**WHAT THE TASK ASKS:** Copy out all of the material. Every line must match the original.

::: INFORMATION SHOWN

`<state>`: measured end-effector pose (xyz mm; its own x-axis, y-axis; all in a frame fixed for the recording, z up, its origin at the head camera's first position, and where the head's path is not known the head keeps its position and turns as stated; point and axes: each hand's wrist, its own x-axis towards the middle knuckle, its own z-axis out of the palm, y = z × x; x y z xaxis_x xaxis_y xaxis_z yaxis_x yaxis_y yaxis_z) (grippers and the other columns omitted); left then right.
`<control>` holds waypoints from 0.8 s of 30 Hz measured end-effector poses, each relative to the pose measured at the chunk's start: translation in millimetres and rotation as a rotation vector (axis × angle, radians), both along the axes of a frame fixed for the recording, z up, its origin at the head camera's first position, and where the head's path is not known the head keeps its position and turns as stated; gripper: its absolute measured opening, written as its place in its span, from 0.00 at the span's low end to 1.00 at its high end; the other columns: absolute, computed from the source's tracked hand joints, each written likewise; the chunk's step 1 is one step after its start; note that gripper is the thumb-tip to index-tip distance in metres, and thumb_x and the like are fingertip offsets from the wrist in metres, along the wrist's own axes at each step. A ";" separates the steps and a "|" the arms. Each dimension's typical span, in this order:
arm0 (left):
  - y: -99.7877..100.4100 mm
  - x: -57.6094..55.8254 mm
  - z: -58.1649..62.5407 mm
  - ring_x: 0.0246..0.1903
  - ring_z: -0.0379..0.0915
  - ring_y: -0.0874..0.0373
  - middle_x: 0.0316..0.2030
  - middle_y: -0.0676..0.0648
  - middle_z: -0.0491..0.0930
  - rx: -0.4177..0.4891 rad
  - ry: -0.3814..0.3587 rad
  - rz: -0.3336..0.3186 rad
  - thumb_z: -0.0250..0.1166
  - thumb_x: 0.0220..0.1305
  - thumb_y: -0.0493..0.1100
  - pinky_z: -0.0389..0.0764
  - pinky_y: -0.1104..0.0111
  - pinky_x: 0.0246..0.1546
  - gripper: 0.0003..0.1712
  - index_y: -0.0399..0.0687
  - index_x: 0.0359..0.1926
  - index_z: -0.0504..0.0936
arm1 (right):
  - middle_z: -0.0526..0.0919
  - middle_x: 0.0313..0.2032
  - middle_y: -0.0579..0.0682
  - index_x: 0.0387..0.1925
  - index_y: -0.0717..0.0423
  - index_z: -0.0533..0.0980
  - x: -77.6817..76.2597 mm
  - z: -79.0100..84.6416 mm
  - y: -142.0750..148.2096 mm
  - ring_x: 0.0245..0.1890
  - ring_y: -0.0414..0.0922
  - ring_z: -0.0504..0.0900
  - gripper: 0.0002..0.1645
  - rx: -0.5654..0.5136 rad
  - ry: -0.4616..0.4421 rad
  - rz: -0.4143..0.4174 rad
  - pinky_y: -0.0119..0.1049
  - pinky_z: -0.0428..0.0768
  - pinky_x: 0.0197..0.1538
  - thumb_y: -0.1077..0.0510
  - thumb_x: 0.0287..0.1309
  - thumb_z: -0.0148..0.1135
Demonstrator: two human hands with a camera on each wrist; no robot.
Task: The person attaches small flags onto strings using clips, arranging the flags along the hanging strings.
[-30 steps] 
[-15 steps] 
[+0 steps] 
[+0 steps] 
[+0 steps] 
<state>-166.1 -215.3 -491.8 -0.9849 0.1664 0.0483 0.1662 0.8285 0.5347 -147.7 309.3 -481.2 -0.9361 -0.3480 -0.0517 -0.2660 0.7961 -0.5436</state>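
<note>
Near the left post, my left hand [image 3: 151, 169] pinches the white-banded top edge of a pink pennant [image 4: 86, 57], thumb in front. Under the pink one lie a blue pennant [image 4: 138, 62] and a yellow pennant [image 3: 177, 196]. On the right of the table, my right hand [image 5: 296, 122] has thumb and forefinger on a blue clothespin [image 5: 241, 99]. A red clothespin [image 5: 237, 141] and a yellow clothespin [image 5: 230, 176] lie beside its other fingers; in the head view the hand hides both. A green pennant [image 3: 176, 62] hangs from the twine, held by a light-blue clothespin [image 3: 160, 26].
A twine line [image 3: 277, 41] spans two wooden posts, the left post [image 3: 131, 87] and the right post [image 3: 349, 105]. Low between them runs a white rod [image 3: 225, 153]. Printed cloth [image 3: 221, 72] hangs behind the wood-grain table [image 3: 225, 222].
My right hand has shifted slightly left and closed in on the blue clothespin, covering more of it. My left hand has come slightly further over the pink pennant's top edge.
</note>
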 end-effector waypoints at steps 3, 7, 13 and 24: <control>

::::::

**SOLUTION TO THIS EXERCISE:**
`<state>`: measured end-effector pose (xyz mm; its own x-axis, y-axis; all in a frame fixed for the recording, z up, its origin at the head camera's first position, and where the head's path is not known the head keeps its position and turns as stated; point and axes: each hand's wrist, its own x-axis towards the middle knuckle, its own z-axis out of the palm, y = z × x; x y z xaxis_x xaxis_y xaxis_z yaxis_x yaxis_y yaxis_z) (grippers and the other columns omitted); left then right.
`<control>` holds waypoints from 0.8 s of 30 Hz measured end-effector poses, each relative to the pose measured at the chunk's start: translation in millimetres and rotation as a rotation vector (axis × angle, radians), both along the axes of a frame fixed for the recording, z up, its origin at the head camera's first position, and where the head's path is not known the head keeps its position and turns as stated; gripper: its absolute measured opening, written as its place in its span, from 0.00 at the span's low end to 1.00 at its high end; the other columns: absolute, computed from the source's tracked hand joints, each written likewise; the chunk's step 1 is one step after its start; note that gripper is the thumb-tip to index-tip distance in metres, and thumb_x and the like are fingertip offsets from the wrist in metres, along the wrist's own axes at each step. A ";" separates the steps and a "|" the arms. Each dimension's typical span, in this order:
arm0 (left):
  - y: -99.7877..100.4100 mm
  - x: -57.6094..55.8254 mm
  - z: -58.1649..62.5407 mm
  - ring_x: 0.0246..0.1903
  - ring_z: -0.0379..0.0915
  - ring_y: -0.0874..0.0373
  - middle_x: 0.0316..0.2030
  - middle_y: -0.0676..0.0648
  - middle_z: -0.0491..0.0930
  - rx: -0.4177..0.4891 rad
  - ry: -0.3814..0.3587 rad
  - rz: -0.3336..0.3186 rad
  - thumb_z: -0.0250..0.1166
  - thumb_x: 0.0220..0.1305
  - thumb_y: -0.0493..0.1100
  - pinky_z: -0.0389..0.0764
  - pinky_y: -0.1104..0.0111
  - pinky_x: 0.0246..0.1546
  - gripper: 0.0003..0.1712
  - index_y: -0.0399..0.0687
  - index_x: 0.0359..0.1926
  - index_z: -0.0504..0.0936
arm1 (right):
  - middle_z: -0.0526..0.0919
  - middle_x: 0.0313..0.2032
  - middle_y: -0.0579..0.0682
  - index_x: 0.0387..0.1925
  - index_y: -0.0717..0.0423
  - index_z: -0.0533..0.0980
  - x: -77.6817..76.2597 mm
  - z: -79.0100..84.6416 mm
  - y: -142.0750..148.2096 mm
  - ring_x: 0.0245..0.1890
  - ring_y: -0.0414..0.0922
  - ring_z: -0.0504..0.0900
  - gripper: 0.0002..0.1645
  - rx: -0.5654..0.5136 rad
  - ry: -0.4616..0.4421 rad
  - rz: -0.4143..0.4174 rad
  - pinky_y: -0.0119..0.1049
  - pinky_z: -0.0428..0.0768
  - pinky_x: 0.0197..0.1538
  - thumb_y: -0.1077..0.0510
  - thumb_x: 0.0287..0.1309
  - thumb_z: -0.0148..0.1135
Demonstrator: two human hands with a camera on each wrist; no robot.
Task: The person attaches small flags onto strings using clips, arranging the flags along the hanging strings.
[-30 steps] 
[-15 steps] 
[+0 steps] 
[+0 steps] 
[+0 steps] 
<state>-166.1 -215.3 -491.8 -0.9849 0.1664 0.0483 0.1662 0.8285 0.5347 -147.7 309.3 -481.2 -0.9361 -0.3480 -0.0517 -0.2660 0.7961 -0.5436</state>
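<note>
Near the left post, my left hand [image 3: 151, 169] pinches the white-banded top edge of a pink pennant [image 4: 86, 57], thumb in front. Under the pink one lie a blue pennant [image 4: 138, 62] and a yellow pennant [image 3: 177, 196]. On the right of the table, my right hand [image 5: 296, 122] has thumb and forefinger on a blue clothespin [image 5: 241, 99]. A red clothespin [image 5: 237, 141] and a yellow clothespin [image 5: 230, 176] lie beside its other fingers; in the head view the hand hides both. A green pennant [image 3: 176, 62] hangs from the twine, held by a light-blue clothespin [image 3: 160, 26].
A twine line [image 3: 277, 41] spans two wooden posts, the left post [image 3: 131, 87] and the right post [image 3: 349, 105]. Low between them runs a white rod [image 3: 225, 153]. Printed cloth [image 3: 221, 72] hangs behind the wood-grain table [image 3: 225, 222].
My right hand has shifted slightly left and closed in on the blue clothespin, covering more of it. My left hand has come slightly further over the pink pennant's top edge.
</note>
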 end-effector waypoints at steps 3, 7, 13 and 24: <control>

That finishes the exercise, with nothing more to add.